## Work instructions
What you return should be only the lines in the entries below between the one holding "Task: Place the" and the one holding "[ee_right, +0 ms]", ends included, with every picture left out.

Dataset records
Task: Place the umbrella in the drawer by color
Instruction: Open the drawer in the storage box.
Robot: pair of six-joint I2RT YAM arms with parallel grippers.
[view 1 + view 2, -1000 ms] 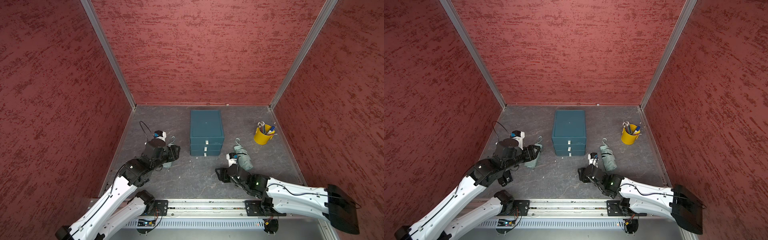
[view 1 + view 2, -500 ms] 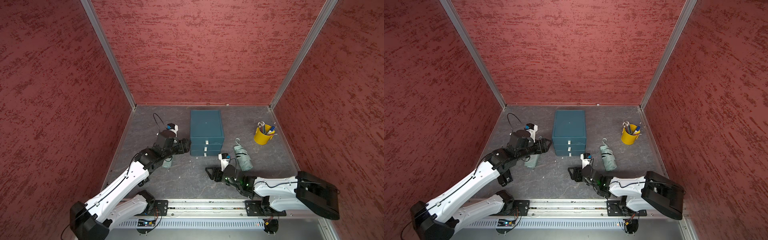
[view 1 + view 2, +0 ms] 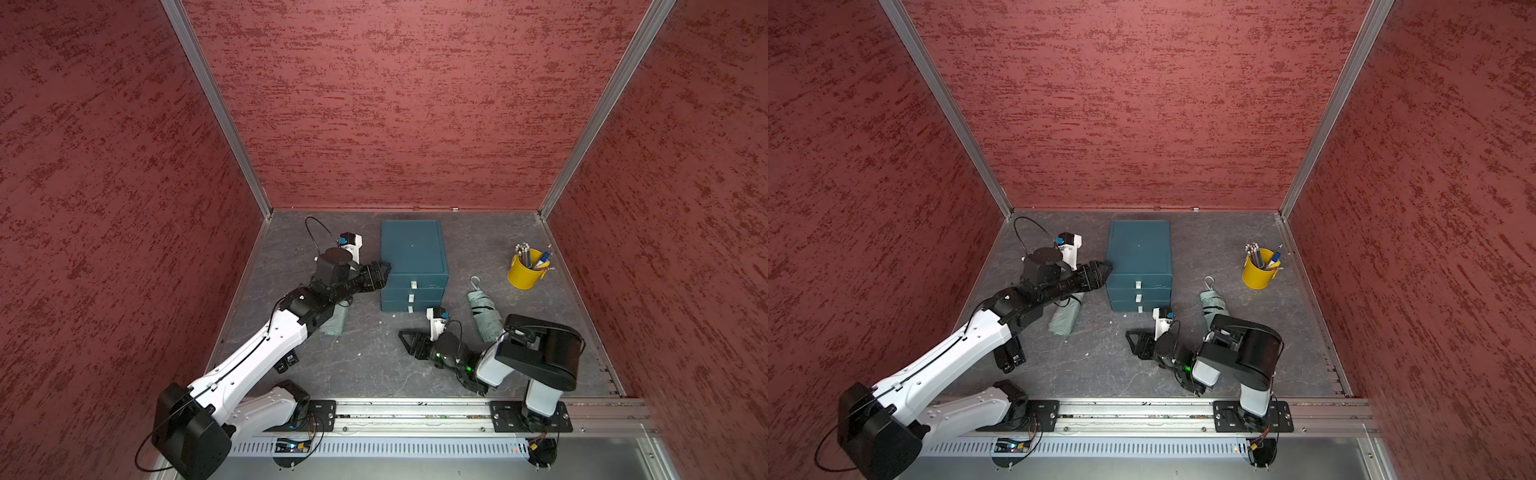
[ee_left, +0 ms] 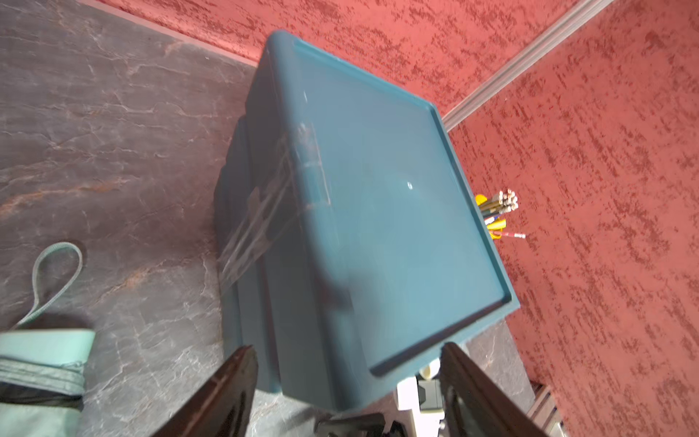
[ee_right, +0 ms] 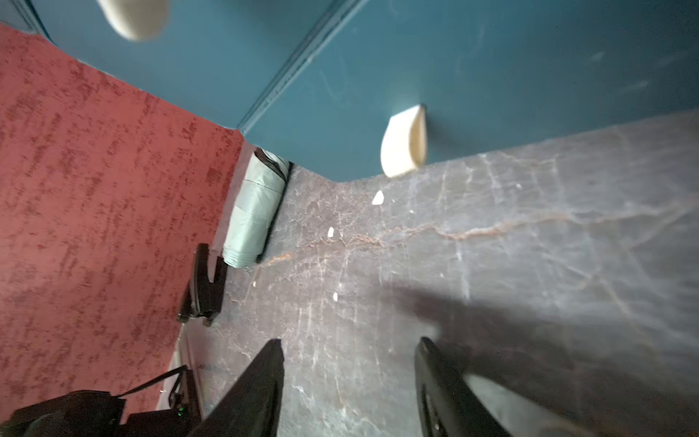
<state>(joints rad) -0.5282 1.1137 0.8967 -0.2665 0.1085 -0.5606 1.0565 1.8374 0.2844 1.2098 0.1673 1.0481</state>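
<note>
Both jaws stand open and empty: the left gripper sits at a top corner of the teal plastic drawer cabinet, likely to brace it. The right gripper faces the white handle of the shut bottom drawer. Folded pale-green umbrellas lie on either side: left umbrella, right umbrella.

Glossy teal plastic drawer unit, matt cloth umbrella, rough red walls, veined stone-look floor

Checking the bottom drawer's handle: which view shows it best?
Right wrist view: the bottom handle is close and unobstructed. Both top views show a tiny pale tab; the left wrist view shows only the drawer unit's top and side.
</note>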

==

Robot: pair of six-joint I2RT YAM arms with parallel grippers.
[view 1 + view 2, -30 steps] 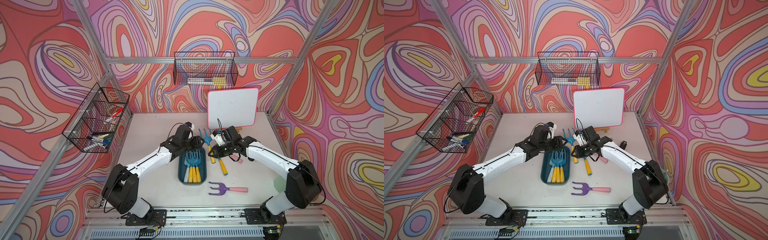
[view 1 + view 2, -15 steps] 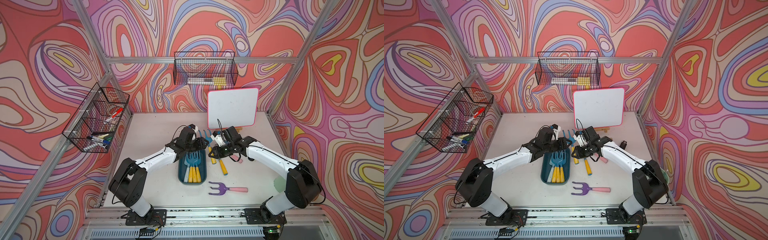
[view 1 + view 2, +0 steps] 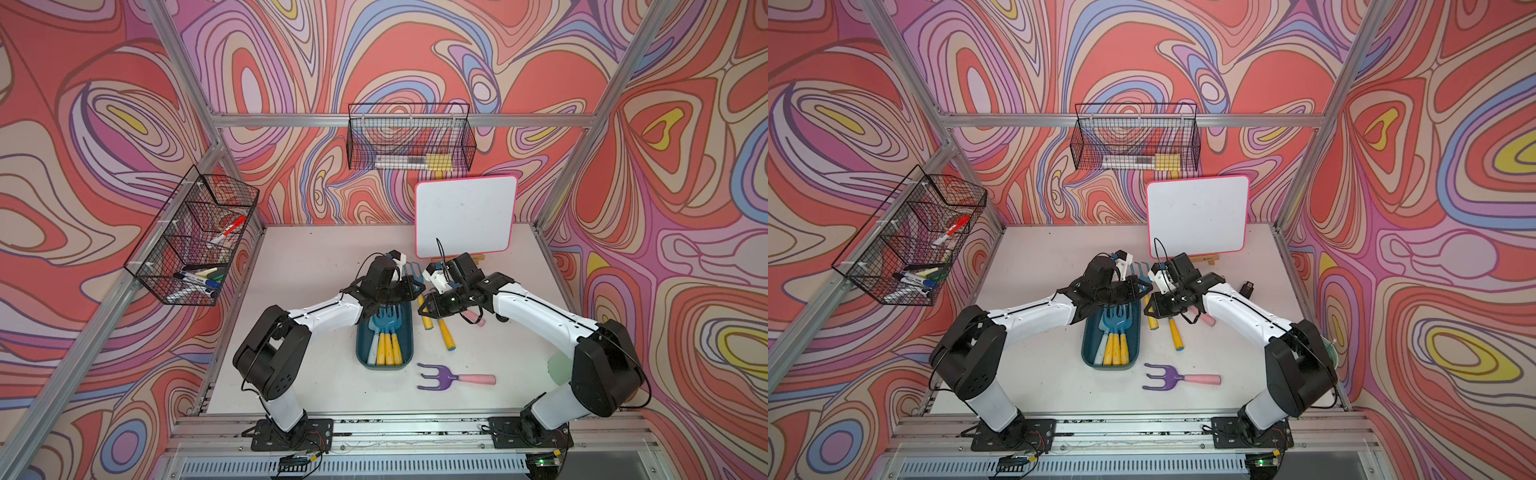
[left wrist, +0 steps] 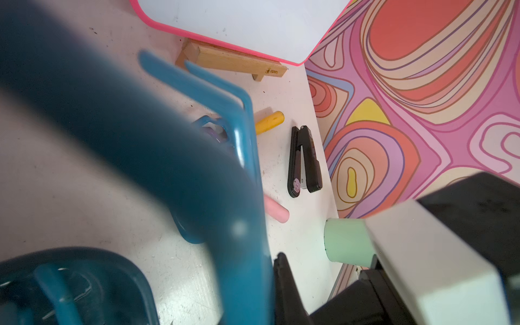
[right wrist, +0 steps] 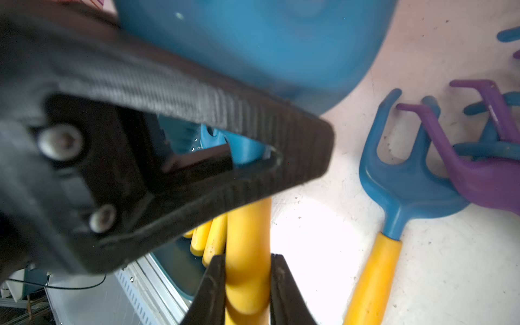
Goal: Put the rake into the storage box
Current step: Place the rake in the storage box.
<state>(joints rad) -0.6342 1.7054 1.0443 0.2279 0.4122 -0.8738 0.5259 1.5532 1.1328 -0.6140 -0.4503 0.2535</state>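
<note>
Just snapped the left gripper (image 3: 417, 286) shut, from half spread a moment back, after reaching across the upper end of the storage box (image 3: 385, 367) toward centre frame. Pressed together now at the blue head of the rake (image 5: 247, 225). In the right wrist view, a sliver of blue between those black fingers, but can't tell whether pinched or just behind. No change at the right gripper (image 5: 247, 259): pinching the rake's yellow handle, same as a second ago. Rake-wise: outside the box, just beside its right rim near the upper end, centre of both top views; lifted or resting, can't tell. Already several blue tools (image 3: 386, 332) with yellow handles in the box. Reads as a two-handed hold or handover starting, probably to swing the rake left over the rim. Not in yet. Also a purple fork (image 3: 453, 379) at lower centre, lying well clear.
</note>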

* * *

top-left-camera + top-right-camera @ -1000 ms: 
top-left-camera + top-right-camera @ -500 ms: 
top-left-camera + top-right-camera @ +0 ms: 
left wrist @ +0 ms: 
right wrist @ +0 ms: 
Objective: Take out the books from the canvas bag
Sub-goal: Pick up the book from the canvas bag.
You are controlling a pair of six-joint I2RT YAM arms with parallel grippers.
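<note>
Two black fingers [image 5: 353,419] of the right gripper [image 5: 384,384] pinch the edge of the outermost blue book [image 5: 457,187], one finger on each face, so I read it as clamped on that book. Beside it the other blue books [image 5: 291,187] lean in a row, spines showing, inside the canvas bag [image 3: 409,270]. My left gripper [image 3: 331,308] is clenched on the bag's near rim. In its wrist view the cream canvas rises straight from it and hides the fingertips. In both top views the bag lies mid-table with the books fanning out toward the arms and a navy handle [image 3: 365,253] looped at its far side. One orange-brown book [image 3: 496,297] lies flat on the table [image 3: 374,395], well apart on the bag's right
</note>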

## Task answer
Task: Place the umbrella in the drawer by color
Instruction: Open the drawer in the storage box.
Robot: pair of six-joint I2RT YAM arms with parallel grippers.
[view 1 + view 2, -1000 ms] 
[view 1 + view 2, -500 ms] 
[view 1 + view 2, +0 ms] 
[ee_left, +0 ms] 
[ee_right, +0 ms] 

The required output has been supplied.